_Working data_:
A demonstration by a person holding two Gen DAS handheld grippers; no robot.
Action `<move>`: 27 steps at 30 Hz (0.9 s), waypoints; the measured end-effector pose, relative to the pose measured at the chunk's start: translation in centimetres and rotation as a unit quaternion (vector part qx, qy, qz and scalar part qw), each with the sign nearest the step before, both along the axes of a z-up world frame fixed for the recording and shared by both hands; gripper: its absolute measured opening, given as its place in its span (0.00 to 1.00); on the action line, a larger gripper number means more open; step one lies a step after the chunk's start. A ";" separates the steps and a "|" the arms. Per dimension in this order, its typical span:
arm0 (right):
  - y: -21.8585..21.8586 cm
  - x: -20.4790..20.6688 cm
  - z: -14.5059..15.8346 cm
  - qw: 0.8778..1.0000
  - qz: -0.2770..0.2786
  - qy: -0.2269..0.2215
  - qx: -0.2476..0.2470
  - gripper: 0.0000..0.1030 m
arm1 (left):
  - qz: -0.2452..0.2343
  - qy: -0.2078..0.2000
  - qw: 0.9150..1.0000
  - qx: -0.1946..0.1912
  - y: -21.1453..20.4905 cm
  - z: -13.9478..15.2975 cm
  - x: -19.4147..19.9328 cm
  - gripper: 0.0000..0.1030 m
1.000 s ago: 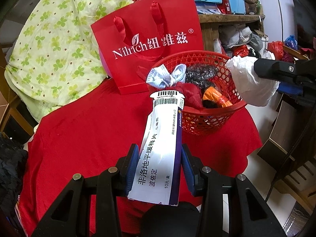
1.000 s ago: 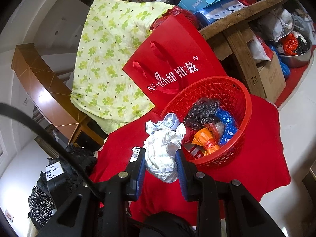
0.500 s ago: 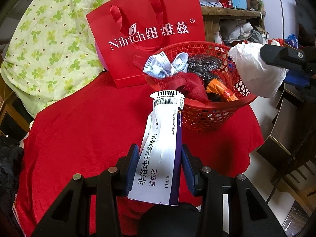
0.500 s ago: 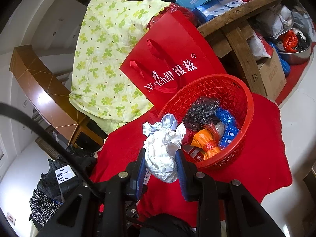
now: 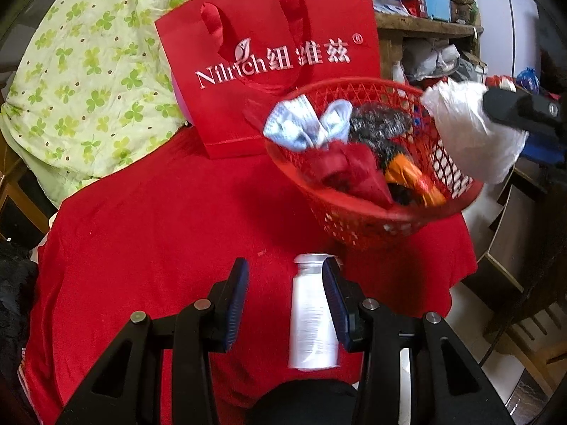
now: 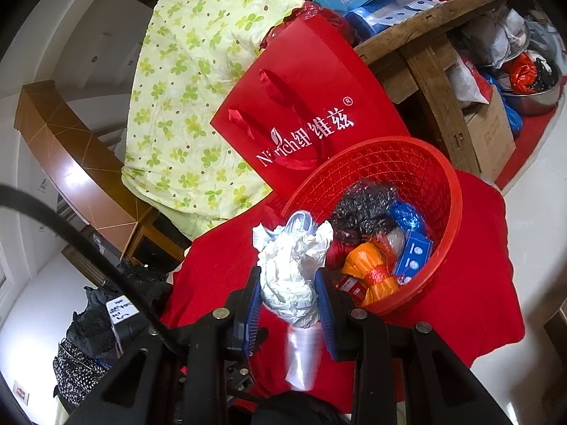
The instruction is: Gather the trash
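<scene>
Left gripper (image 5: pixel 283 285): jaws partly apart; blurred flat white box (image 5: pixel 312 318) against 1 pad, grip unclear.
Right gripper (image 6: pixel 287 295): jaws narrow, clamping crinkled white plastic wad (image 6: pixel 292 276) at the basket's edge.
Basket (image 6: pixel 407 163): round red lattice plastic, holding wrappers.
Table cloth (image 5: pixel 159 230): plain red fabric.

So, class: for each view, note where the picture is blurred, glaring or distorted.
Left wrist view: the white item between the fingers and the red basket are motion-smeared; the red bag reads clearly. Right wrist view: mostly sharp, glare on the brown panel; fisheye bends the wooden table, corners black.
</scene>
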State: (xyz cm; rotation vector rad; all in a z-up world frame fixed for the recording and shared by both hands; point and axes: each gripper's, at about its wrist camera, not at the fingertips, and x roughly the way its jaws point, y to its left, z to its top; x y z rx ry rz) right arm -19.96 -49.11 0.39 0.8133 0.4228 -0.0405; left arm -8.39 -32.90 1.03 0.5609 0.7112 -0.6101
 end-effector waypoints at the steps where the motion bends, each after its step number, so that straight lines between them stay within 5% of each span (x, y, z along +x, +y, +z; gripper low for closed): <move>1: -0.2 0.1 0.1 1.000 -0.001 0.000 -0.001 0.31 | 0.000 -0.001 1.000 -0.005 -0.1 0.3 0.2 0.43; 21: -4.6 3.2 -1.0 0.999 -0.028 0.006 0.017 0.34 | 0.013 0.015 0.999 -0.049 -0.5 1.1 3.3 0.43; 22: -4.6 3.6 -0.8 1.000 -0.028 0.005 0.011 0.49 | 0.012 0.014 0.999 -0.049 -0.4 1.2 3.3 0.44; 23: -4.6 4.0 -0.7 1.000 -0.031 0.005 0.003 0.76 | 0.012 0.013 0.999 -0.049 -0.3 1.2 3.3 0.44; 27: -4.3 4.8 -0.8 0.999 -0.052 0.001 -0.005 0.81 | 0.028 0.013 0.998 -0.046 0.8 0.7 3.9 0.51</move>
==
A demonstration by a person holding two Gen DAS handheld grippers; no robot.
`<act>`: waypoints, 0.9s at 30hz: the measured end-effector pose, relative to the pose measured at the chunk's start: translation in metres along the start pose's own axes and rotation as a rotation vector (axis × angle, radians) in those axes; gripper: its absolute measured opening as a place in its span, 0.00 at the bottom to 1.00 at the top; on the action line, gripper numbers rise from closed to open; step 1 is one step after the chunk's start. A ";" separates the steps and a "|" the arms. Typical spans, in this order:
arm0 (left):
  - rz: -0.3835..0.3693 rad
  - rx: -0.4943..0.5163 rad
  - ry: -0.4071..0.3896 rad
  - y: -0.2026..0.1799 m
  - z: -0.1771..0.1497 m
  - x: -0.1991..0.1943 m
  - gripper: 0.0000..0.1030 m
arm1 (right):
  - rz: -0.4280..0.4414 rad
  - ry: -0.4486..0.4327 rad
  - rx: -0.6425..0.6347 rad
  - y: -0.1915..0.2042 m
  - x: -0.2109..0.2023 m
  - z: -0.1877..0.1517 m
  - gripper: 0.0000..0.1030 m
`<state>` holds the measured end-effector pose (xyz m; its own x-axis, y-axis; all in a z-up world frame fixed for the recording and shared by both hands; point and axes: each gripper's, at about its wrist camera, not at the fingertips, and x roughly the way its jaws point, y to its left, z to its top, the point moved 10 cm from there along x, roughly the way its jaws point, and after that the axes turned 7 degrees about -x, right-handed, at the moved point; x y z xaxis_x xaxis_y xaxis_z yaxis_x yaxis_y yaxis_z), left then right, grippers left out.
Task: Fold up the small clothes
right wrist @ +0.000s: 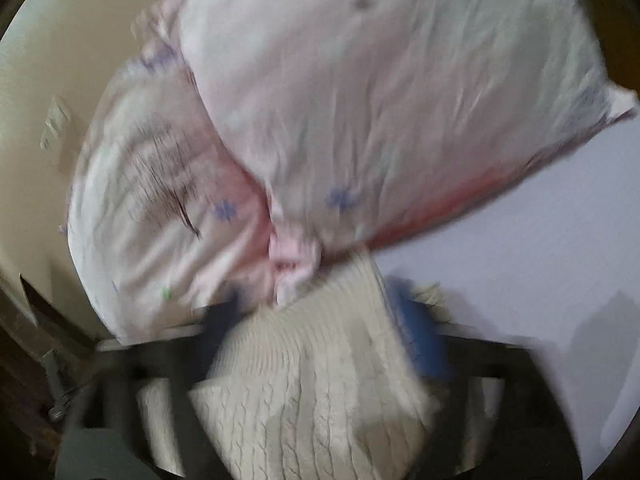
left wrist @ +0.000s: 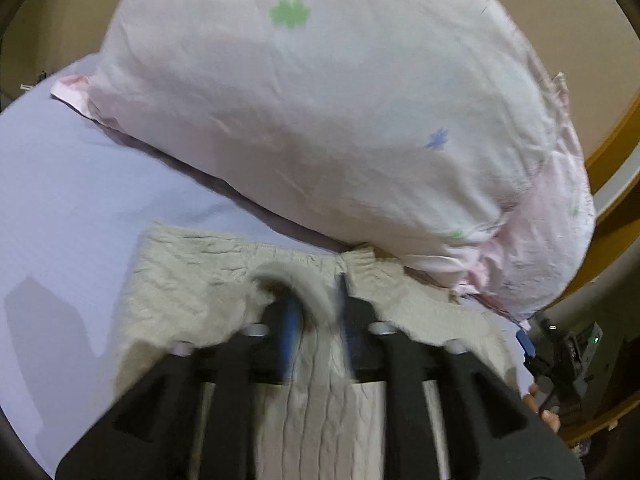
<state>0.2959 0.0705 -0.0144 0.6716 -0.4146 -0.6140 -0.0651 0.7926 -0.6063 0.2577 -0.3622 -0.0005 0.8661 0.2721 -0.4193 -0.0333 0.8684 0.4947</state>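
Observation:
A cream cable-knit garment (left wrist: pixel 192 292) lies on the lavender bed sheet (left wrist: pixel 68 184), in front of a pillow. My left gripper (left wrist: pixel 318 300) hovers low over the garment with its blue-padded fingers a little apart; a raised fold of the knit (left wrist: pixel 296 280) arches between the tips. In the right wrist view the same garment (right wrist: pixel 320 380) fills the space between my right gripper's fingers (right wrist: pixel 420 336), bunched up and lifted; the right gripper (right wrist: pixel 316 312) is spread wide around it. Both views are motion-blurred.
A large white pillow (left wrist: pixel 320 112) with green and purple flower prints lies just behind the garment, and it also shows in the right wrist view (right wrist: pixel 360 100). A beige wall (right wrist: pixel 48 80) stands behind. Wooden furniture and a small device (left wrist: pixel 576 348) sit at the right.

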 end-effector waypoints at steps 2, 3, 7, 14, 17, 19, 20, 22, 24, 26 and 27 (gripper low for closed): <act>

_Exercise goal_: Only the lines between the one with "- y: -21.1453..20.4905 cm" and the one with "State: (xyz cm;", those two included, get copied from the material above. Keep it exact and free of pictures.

_Result_:
  - y: -21.1453..20.4905 cm
  - z: -13.9478..15.2975 cm
  - x: -19.4147..19.9328 cm
  - gripper: 0.0000..0.1030 m
1.000 s ago: 
1.000 s ago: 
0.500 s ago: 
0.500 s ago: 
now: 
now: 
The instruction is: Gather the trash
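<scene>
Left gripper (image 5: pixel 283 285): jaws partly apart; blurred flat white box (image 5: pixel 312 318) against 1 pad, grip unclear.
Right gripper (image 6: pixel 287 295): jaws narrow, clamping crinkled white plastic wad (image 6: pixel 292 276) at the basket's edge.
Basket (image 6: pixel 407 163): round red lattice plastic, holding wrappers.
Table cloth (image 5: pixel 159 230): plain red fabric.

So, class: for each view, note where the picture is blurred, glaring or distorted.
Left wrist view: the white item between the fingers and the red basket are motion-smeared; the red bag reads clearly. Right wrist view: mostly sharp, glare on the brown panel; fisheye bends the wooden table, corners black.
</scene>
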State: (xyz cm; rotation vector rad; all in a z-up world frame fixed for the recording and shared by both hands; point and axes: each gripper's, at about its wrist camera, not at the fingertips, and x roughly the way its jaws point, y to its left, z to its top; x y z rx ry rz) right arm -19.96 -49.11 0.39 0.8133 0.4228 -0.0405; left arm -8.39 -32.90 1.03 0.5609 0.7112 -0.6101

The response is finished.